Es passiert mir nicht oft, dass ich ein Buch zuklappen muss, weil es zu brutal und grausam ist. Beim Lesen von «Ein wenig Leben» geschieht das gerade – der Fiktion zum Trotz – alle paar Seiten. Ein einziges vernarbtes Leben und ich halte es nicht aus.
Am Morgen höre ich beim Frühstücksmüsli dann durch die Nachrichten und die Welt da draussen staubt und blutet in meine Küche. Tausende tote Kinder in Gaza, Bombensplitter, getötete Helfer*innen, ein sterbendes Land. Was ich fühle dabei? Mittlerweile nicht mehr viel. Wie ist das möglich? Wie kann mich literarisches Leid so viel härter treffen als das, was auf unserem Kummerstern so viel Grausameres tagtäglich passiert?

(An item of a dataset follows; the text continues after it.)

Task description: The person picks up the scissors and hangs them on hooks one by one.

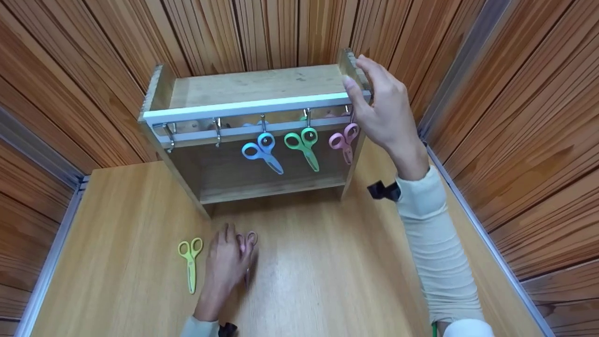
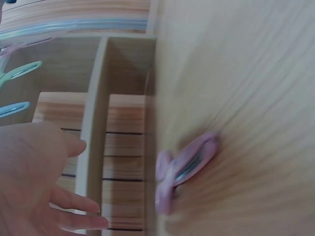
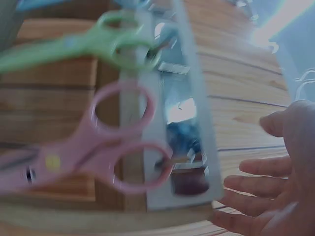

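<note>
My left hand [image 1: 227, 260] is low over the table, fingers loosely extended, beside a pair of pink-purple scissors [image 1: 252, 238]. In the left wrist view those scissors [image 2: 189, 164] lie on the tabletop, apart from the fingers. Yellow-green scissors [image 1: 190, 264] lie to the left of that hand. At the right end of a wooden rack [image 1: 252, 86], my right hand [image 1: 386, 110] has its fingers spread and holds nothing. Blue scissors [image 1: 264, 150], green scissors [image 1: 305, 145] and pink scissors [image 1: 345, 140] hang from the rack's metal hooks. The right wrist view shows the pink scissors [image 3: 93, 140] up close.
Two hooks on the left of the rail, including one hook [image 1: 217, 133], carry no scissors. The rack stands on a wooden table [image 1: 318, 271] against a wood-panelled wall [image 1: 262, 32]. Metal strips [image 1: 486, 229] edge the table at both sides.
</note>
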`<state>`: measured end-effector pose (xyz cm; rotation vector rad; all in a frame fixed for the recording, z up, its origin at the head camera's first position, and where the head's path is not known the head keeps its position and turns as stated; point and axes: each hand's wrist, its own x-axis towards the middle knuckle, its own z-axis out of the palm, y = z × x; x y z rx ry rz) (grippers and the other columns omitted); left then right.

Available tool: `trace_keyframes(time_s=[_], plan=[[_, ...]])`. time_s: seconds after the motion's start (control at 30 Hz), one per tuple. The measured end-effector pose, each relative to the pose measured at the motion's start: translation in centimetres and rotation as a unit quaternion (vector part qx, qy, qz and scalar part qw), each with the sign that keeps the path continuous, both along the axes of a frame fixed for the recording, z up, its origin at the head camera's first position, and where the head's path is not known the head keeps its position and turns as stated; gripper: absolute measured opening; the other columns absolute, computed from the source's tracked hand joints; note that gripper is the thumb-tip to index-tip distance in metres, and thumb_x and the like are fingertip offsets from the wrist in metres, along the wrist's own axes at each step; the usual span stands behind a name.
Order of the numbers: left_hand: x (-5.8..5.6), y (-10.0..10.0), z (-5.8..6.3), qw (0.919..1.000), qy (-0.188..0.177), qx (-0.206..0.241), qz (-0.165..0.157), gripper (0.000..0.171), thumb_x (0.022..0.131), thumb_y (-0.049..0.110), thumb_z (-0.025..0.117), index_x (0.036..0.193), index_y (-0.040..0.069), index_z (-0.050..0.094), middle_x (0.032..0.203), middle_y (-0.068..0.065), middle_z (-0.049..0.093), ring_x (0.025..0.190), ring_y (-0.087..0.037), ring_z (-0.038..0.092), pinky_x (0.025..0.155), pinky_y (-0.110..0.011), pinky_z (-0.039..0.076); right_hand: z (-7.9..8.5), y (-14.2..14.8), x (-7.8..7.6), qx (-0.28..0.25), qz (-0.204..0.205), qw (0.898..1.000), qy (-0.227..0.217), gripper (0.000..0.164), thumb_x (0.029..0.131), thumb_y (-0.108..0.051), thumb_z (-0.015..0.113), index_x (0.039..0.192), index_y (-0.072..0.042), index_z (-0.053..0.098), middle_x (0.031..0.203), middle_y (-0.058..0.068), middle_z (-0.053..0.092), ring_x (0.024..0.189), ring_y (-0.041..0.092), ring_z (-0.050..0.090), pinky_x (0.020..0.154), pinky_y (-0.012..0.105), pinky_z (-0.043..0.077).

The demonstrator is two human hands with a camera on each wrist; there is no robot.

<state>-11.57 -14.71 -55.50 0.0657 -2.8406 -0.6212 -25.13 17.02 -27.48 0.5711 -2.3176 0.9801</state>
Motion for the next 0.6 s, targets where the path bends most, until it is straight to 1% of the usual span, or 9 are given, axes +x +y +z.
trace_keyframes(time_s=[0.1,0.13,0.2,0.3,0.33,0.43,0.47,0.53,0.6], plan=[[0.1,0.4,-0.8,0.9999,0.010,-0.009,-0.010,0.069,0.099,0.035,0.070,0.143,-0.014,0.052,0.148,-0.037,0.054,0.134,-0.055,0.057,0.110,-0.063,0.051,0.3,0.3,-1.3,0.032,-0.006,0.998,-0.045,0.060,0.110,-0.040,0.051,0.155,0.000,0.047,0.163,0.021,0.047,0.146,0.037,0.053,0.121,0.050,0.045],[0.2,0.5,-1.0,0.9997,0.015,-0.013,-0.011,0.069,0.098,0.034,0.072,0.143,-0.014,0.052,0.147,-0.037,0.054,0.134,-0.055,0.057,0.109,-0.063,0.052,0.4,0.4,-1.7,0.040,-0.009,0.997,-0.059,0.063,0.110,-0.043,0.050,0.156,0.000,0.045,0.163,0.021,0.046,0.146,0.037,0.052,0.122,0.051,0.045],[0.2,0.7,-1.3,0.9994,0.024,-0.020,-0.011,0.068,0.097,0.031,0.073,0.142,-0.015,0.052,0.147,-0.037,0.054,0.134,-0.054,0.057,0.107,-0.062,0.053,0.5,0.5,-2.4,0.056,-0.014,0.995,-0.081,0.067,0.110,-0.047,0.048,0.159,-0.001,0.041,0.165,0.021,0.044,0.150,0.037,0.048,0.125,0.051,0.040],[0.2,1.1,-1.8,0.9991,0.023,-0.037,-0.004,0.070,0.097,0.033,0.074,0.142,-0.016,0.052,0.148,-0.038,0.053,0.136,-0.055,0.056,0.102,-0.060,0.056,0.4,0.6,-3.3,0.063,-0.008,0.992,-0.111,0.072,0.110,-0.052,0.045,0.161,-0.001,0.038,0.163,0.022,0.046,0.149,0.038,0.048,0.126,0.051,0.039],[0.3,1.2,-1.9,0.9989,0.022,-0.041,0.001,0.070,0.097,0.034,0.074,0.142,-0.016,0.052,0.148,-0.038,0.053,0.135,-0.055,0.056,0.100,-0.060,0.057,0.3,0.7,-3.6,0.064,-0.006,0.990,-0.122,0.074,0.110,-0.054,0.044,0.162,-0.001,0.036,0.164,0.022,0.043,0.151,0.037,0.046,0.128,0.051,0.036],[0.4,1.5,-2.5,0.9981,0.019,-0.055,0.017,0.073,0.096,0.037,0.075,0.140,-0.018,0.053,0.145,-0.041,0.054,0.134,-0.058,0.056,0.094,-0.060,0.060,0.1,0.7,-4.2,0.067,0.001,0.986,-0.154,0.080,0.109,-0.059,0.041,0.164,-0.003,0.030,0.168,0.021,0.038,0.153,0.038,0.043,0.129,0.052,0.034],[0.5,1.6,-2.6,0.9979,0.020,-0.059,0.021,0.074,0.096,0.037,0.076,0.139,-0.018,0.053,0.145,-0.042,0.054,0.133,-0.058,0.056,0.093,-0.059,0.061,0.0,0.7,-4.4,0.069,0.001,0.984,-0.163,0.081,0.108,-0.061,0.040,0.165,-0.004,0.029,0.170,0.020,0.034,0.154,0.038,0.042,0.129,0.052,0.034],[0.5,1.7,-2.8,0.9973,0.025,-0.064,0.024,0.075,0.094,0.036,0.078,0.137,-0.020,0.054,0.143,-0.043,0.055,0.132,-0.057,0.058,0.095,-0.058,0.060,-0.1,0.8,-4.6,0.073,-0.001,0.982,-0.177,0.084,0.107,-0.064,0.039,0.166,-0.007,0.026,0.174,0.017,0.025,0.158,0.037,0.035,0.131,0.051,0.029],[0.4,1.7,-2.9,0.9966,0.032,-0.073,0.021,0.075,0.093,0.035,0.079,0.137,-0.021,0.054,0.142,-0.043,0.056,0.131,-0.055,0.060,0.097,-0.056,0.060,-0.1,0.8,-4.7,0.073,-0.004,0.981,-0.181,0.084,0.107,-0.065,0.039,0.167,-0.007,0.025,0.174,0.016,0.021,0.158,0.037,0.033,0.132,0.051,0.027]])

Die Psychologie spricht vom «Psychic Numbing», dem Abstumpfen der Psyche und des Geistes. «Humankind cannot bear very much reality», so T.S. Eliot. Je grösser das Leid, je erdrückender und einseitiger die Bilder, die auf uns einschlagen, desto weniger fühlen wir. Das Böse wird alltäglich, beinahe banal, zur hässlichen Tapete in einem heruntergekommenen Haus, die wir zwar als hässlich abtun, aber irgendwann gehört sie halt einfach dazu. «Compassion is an unstable emotion. It needs to be translated into action, or it withers», schreibt Susan Sontag in «Regarding the Pain of Others». Und ich versuche mit solch klugen Worten, Nichtstun ein Stück weit zu legitimieren.

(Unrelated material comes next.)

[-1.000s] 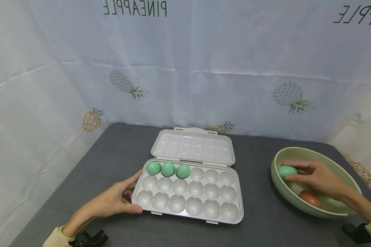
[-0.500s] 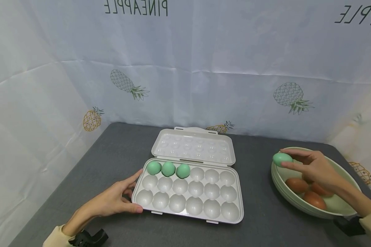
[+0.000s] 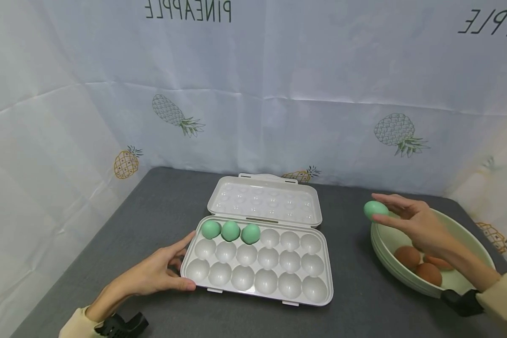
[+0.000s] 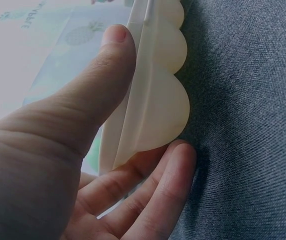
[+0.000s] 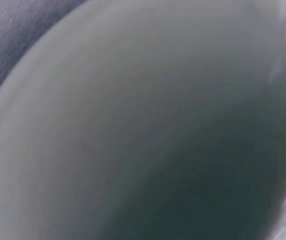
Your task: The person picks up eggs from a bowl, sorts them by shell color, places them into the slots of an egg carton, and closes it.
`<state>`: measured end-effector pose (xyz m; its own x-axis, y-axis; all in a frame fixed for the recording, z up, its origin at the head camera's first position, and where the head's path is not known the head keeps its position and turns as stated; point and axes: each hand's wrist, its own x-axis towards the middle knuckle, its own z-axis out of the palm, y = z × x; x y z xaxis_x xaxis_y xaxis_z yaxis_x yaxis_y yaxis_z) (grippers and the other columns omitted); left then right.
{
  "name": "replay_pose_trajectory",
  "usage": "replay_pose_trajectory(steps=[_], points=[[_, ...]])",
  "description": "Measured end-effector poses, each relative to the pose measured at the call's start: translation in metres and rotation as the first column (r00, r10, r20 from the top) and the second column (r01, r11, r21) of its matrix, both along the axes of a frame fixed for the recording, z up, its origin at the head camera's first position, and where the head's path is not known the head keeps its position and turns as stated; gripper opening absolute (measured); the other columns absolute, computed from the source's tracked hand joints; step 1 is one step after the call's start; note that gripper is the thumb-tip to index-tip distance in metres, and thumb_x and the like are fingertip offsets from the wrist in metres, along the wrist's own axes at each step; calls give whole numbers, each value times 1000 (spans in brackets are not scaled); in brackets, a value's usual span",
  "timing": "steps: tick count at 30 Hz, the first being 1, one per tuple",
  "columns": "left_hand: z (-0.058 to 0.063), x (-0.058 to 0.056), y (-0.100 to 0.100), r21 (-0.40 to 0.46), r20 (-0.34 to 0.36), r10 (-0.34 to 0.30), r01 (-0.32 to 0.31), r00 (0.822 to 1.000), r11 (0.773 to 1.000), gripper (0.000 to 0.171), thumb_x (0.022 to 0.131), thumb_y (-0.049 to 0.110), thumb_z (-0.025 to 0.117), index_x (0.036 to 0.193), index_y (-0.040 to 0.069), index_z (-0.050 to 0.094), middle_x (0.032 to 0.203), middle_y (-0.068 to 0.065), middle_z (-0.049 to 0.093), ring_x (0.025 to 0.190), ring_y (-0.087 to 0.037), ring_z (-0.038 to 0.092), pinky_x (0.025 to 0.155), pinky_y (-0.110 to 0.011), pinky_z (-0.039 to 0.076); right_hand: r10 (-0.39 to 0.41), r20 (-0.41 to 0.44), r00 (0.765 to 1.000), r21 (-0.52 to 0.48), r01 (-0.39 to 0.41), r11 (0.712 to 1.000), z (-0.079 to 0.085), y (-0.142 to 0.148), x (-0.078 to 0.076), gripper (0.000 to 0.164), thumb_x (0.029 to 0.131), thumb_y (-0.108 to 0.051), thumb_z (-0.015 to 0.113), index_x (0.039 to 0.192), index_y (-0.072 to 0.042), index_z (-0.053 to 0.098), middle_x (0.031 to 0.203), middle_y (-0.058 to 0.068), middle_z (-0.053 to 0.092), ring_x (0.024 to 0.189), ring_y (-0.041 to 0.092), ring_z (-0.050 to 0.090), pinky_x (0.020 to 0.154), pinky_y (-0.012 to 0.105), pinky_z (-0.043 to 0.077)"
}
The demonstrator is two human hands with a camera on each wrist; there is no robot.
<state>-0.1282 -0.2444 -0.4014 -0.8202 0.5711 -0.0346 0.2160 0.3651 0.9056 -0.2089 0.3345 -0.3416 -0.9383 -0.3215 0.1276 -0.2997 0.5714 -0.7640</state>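
Note:
In the head view, a white egg tray (image 3: 257,291) lies with its lid (image 3: 264,199) folded back. Three green eggs (image 3: 230,231) fill the left part of its back row. My left hand (image 3: 154,272) holds the tray's left end; in the left wrist view the thumb (image 4: 108,75) lies along the rim and the fingers curl beneath the cups. Over the left rim of a pale green bowl (image 3: 452,234), my right hand (image 3: 422,225) pinches another green egg (image 3: 375,210) between thumb and fingers. The right wrist view is mostly filled by the bowl's blurred side (image 5: 108,100).
Several brown eggs (image 3: 428,274) sit in the bowl, partly hidden by my right forearm. The bowl seems to be stacked in another. Dark grey cloth (image 3: 350,291) covers the table, and a pineapple-print curtain (image 3: 279,131) hangs behind it.
My right hand has lifted the green egg from inside the bowl, up and left over its rim. Brown eggs in the bowl have come into view. The left hand has stayed on the egg tray.

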Motion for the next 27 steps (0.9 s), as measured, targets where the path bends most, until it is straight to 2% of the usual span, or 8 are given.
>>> replay_pose_trajectory(steps=[3,8,12,15,18,21,24,27], points=[[0,0,0,-2,-6,-4,4,1000,1000,115,86,18,84,159,-11,-1,136,-40,55,89,-4,69,73,-28,62,7,13,1000,-54,-6,998,0,-9,-2,53,101,-14,66,151,-19,51,141,-23,53,123,-25,43,90,5,47],[0,-1,0,1,-8,-10,10,1000,1000,115,87,18,83,159,-11,-1,136,-40,55,89,-4,70,73,-28,62,22,32,999,-187,-16,982,1,-29,-3,42,98,-5,67,139,-10,62,126,-21,62,119,-16,56,87,11,52],[1,-1,0,-4,-11,-10,10,1000,1000,115,87,19,83,159,-11,-2,136,-40,55,89,-4,70,73,-28,62,-25,10,1000,-179,27,983,1,-47,-2,39,96,-10,72,134,-10,65,118,-26,67,110,-12,63,83,14,53],[1,-1,0,-2,-6,-10,10,1000,1000,116,87,18,83,159,-11,-2,137,-40,54,90,-4,70,74,-28,62,-40,-4,999,-219,38,975,-1,-60,-2,41,94,-10,74,134,-9,65,116,-27,68,109,-10,65,83,14,53],[1,-1,0,2,0,-11,11,1000,1000,116,87,18,83,159,-11,-2,137,-41,54,91,-4,70,74,-29,62,-22,-12,1000,-281,17,959,-4,-73,-3,43,94,-8,73,136,-9,64,119,-26,67,111,-10,65,86,12,53],[1,-1,0,0,-2,-10,10,1000,1000,116,86,18,83,159,-12,-2,137,-41,54,90,-4,70,74,-29,62,-8,-33,999,-285,-2,959,-5,-84,-5,41,95,-9,73,135,-11,66,117,-25,67,109,-8,66,87,12,52],[1,-1,0,2,1,-9,9,1000,1000,116,86,18,83,159,-11,-2,137,-41,54,90,-4,70,74,-29,62,19,-38,999,-318,-30,948,-5,-94,-7,36,94,-8,74,129,-10,68,113,-20,68,108,-5,67,86,14,54],[1,-1,0,5,5,-9,9,1000,1000,116,86,18,83,159,-11,-2,137,-41,54,90,-4,70,74,-29,62,48,-31,998,-377,-56,925,-5,-101,-7,32,92,-3,74,123,-7,68,111,-16,69,106,-3,69,84,16,56]])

Doch nicht alle geben sich mit dieser Tapete zufrieden, viele lassen Zorn und Mitleid nicht vorüberziehen: Eine Frau, mit der ich früher mehr als nur gut befreundet war, engagiert sich wütend und kompromisslos für die Sache der Palästinenser*innen. Jede Gleichgültigkeit ist für sie Verrat und Komplizenschaft. Mir fällt hier immer wieder ein Zitat ein, das gerne Bertolt Brecht zugeschrieben wird: «To those who do not know that the world is on fire, I have nothing to say.»

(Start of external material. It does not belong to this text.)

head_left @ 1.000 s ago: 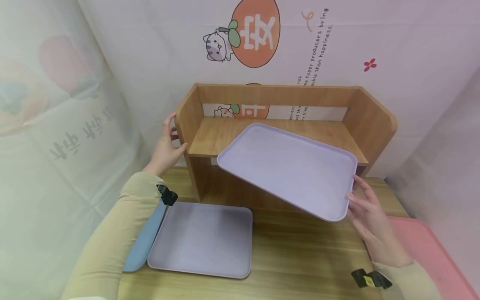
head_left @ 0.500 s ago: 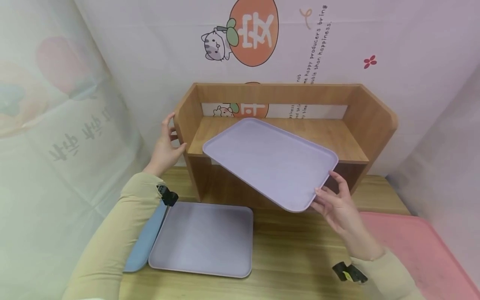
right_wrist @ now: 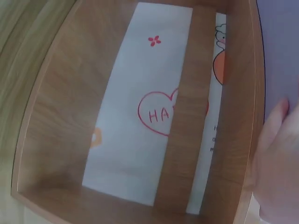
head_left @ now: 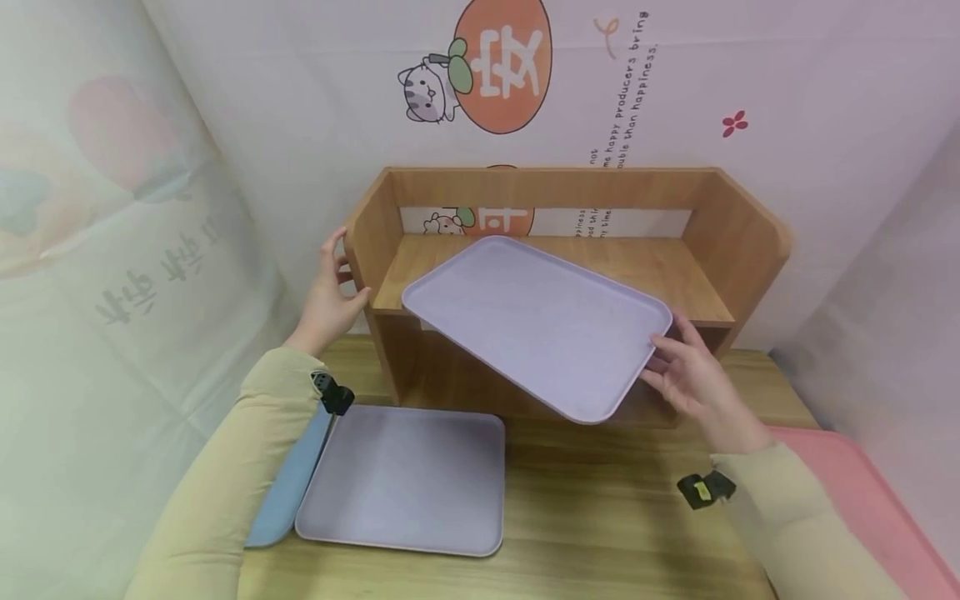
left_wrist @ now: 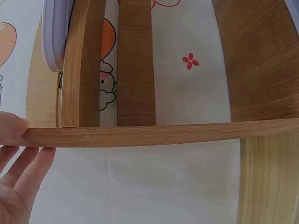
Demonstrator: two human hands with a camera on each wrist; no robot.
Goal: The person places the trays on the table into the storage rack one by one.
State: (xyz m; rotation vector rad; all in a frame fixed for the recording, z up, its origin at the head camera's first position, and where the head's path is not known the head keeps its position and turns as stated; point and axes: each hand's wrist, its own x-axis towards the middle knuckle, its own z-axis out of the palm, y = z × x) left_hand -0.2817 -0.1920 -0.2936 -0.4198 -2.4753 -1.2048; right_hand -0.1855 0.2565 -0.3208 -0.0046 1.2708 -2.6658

Wie moralisch ist es, ständig Positionierung einzufordern (in der Regel aber doch nur für die eine Sache) und jene zu verurteilen, die keine oder andere Kämpfe – vielleicht für sich im Kleinen – austragen? Wie moralisch ist es, sich nicht immer zu positionieren, ab und an mal den grossen Streit der Welt vorüberziehen zu lassen? Selbst oder gerade weil dahinter schlimmstes Leid wartet? Wie oft ist ein kühler Kopf doch eher Zeichen von Überforderung und Selbstschutz als von Gleichgültigkeit?
Vielleicht liegt da das Dilemma für viele: dass wir ständig gefordert sind, Anteil zu nehmen, Stellung zu beziehen, Meinung kundzutun; Meine Grautöne der Rechtschaffenheit verlieren sich zwischen Schwarz-Weiss-Denken und der Erschöpfung einer überdehnten Moral. Wer hat das Recht, mir mehr aufzubürden? Wem sind wir verpflichtet? Wem was schuldig? «You can’t save everybody. God hasn’t asked you to», meint Anne Lamott.
Wenn ich «Ein wenig Leben» lese, zwingt mich die Geschichte, hinzusehen. Ein steriler Testraum, in dem mein Kopf auf moralische Tuchfühlung geht. Was ist rechtens, was nicht? Was erschreckt mich, was lässt mich kalt? Gibt es noch etwas, das mich bewegt und berührt? Was will ich in meinem kleinen Leben von nun an besser machen, wofür setze ich mich morgen ein? «To do nothing is not to do nothing. It´s to hold yourself still so that you can see whats really there», sagt Jenny Odell.
Wenn hingegen die Nachrichten dieser Welt auf mich einprasseln, dann sind sie härteste Kulisse, ein widerliches Fieber, das einen fortreisst; mit dem nicht alle klarkommen. Dafür entschuldige ich mich. Ich akzeptiere beides: Wir müssen nicht alles ertragen; ihr dürft es uns verübeln.